29.9 (1) Where an educational institution or person acting under its authority

  1. makes a copy of a news program or a news commentary program and performs it pursuant to section 29.6, or

  2. makes a copy of a work or other subject-matter communicated to the public by telecommunication and performs it pursuant to section 29.7,

the educational institution shall keep a record of the information prescribed by regulation in relation to the making of the copy, the destruction of it or any performance in public of it for which royalties are payable under this Act and shall, in addition, mark the copy in the manner prescribed by regulation.

Regulations

(2) The Board may, with the approval of the Governor in Council, make regulations

  1. prescribing the information in relation to the making, destruction, performance and marking of copies that must be kept under subsection (1),

  2. prescribing the manner and form in which records referred to in that subsection must be kept and copies destroyed or marked, and

  3. respecting the sending of information to collective societies referred to in section 71.

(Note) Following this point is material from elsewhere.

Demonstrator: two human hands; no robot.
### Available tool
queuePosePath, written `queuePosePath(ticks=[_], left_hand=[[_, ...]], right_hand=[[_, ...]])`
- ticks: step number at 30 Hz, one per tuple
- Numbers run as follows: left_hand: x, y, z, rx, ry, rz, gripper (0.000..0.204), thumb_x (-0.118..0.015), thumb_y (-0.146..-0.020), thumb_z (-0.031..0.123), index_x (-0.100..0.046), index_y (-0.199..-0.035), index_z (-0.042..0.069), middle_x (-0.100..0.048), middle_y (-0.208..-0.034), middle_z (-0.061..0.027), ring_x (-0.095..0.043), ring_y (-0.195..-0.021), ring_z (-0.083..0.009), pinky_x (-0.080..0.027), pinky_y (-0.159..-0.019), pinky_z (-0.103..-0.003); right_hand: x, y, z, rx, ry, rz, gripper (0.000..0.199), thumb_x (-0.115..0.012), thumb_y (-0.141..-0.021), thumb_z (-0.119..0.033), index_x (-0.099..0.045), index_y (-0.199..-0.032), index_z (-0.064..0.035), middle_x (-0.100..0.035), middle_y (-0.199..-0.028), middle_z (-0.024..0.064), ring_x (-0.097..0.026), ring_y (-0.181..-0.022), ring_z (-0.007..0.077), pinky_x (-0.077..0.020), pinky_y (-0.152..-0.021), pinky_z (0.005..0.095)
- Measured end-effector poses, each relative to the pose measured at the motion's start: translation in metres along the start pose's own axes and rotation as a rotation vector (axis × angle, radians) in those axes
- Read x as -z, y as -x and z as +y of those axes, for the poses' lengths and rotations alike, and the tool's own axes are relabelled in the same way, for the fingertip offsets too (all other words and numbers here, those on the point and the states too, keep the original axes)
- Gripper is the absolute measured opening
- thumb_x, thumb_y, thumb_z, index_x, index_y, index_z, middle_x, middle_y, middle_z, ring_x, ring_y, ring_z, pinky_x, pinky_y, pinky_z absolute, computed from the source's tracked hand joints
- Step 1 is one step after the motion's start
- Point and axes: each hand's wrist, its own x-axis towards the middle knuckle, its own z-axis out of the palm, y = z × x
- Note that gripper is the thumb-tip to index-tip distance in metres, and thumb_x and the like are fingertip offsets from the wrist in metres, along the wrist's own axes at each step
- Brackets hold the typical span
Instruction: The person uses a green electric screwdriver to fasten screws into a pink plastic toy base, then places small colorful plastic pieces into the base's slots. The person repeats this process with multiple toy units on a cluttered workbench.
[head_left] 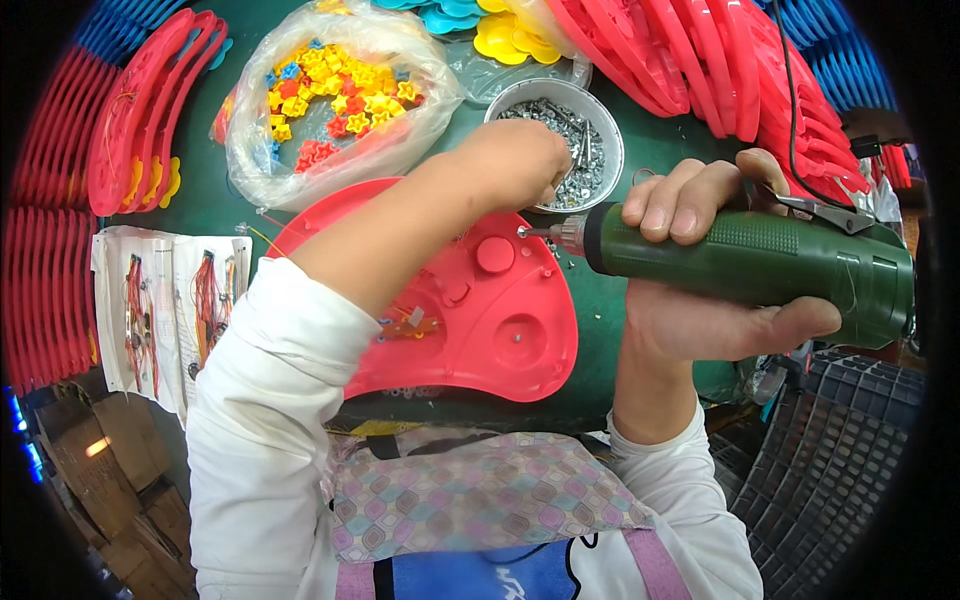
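My right hand (690, 270) wraps round a green electric screwdriver (750, 258), which lies nearly level with its bit pointing left. The bit's tip is over the edge of a red plastic shell (540, 340), by a small silvery spot. That shell rests open side up on the table, with a round post, a round recess and a small wired board (415, 328) inside. My left arm crosses above it. At the left rim of a white bowl of screws (610, 125), my left hand (515, 165) has its fingers pinched together; what they hold is hidden.
A clear bag of star-shaped pieces (350, 90) stands behind my left arm. Red shells are stacked at the back right (690, 60) and left (135, 110). Wired parts lie on white sheets (170, 310) at left. A cord (790, 110) hangs by the screwdriver. A dark crate (840, 440) stands lower right.
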Motion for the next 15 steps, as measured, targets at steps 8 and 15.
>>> queuePosePath(ticks=[8,15], left_hand=[[0.031,0.061,0.003,0.097,0.368,0.324,0.015,-0.072,-0.088,0.012,-0.063,-0.091,0.0,-0.069,-0.083,-0.0125,-0.069,-0.077,-0.0259,-0.055,-0.074,-0.037],[0.002,0.123,0.001,0.129,0.329,0.519,0.011,-0.074,-0.085,0.0,-0.069,-0.095,0.001,-0.069,-0.09,-0.0093,-0.068,-0.085,-0.0218,-0.054,-0.078,-0.033]], right_hand=[[-0.009,0.012,0.033,-0.081,-0.011,0.123,0.107,-0.046,-0.081,-0.092,-0.047,-0.135,0.0002,-0.059,-0.082,0.0095,-0.059,-0.074,0.023,-0.0539,-0.073,0.0408],[-0.014,0.013,0.052,-0.199,0.105,0.23,0.099,-0.053,-0.083,-0.086,-0.046,-0.129,0.0007,-0.063,-0.082,0.011,-0.065,-0.074,0.0223,-0.0562,-0.074,0.0373]])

- The heading before section 30.1 and sections 30.1 to 30.3, as enacted by 1997, c. 24, s. 18(1):

Libraries, Archives and Museums

Management and maintenance of collection

30.1 (1) It is not an infringement of copyright for a library, archive or museum or a person acting under the authority of a library, archive or museum to make, in accordance with the regulations made under subsection (4), for the maintenance or management of its permanent collection or the permanent collection of another library, archive or museum, a copy of a work or other subject-matter, whether published or unpublished, in its permanent collection

  1. if the original is rare or unpublished and is

    1. deteriorating, damaged or lost, or

    2. at risk of deterioration or becoming damaged or lost;

  2. for the purposes of on-site consultation if the original cannot be viewed, handled or listened to because of its condition or because of the atmospheric conditions in which it must be kept;

  3. in an alternative format if the original is currently in an obsolete format or the technology required to use the original is unavailable;

  4. for the purposes of internal record-keeping and cataloguing;

  5. for insurance purposes or police investigations; or

  6. if necessary for restoration.

Limitation

(2) Paragraphs (1)(a) to (c) do not apply where an appropriate copy is commercially available in a medium and of a quality that is appropriate for the purposes of subsection (1).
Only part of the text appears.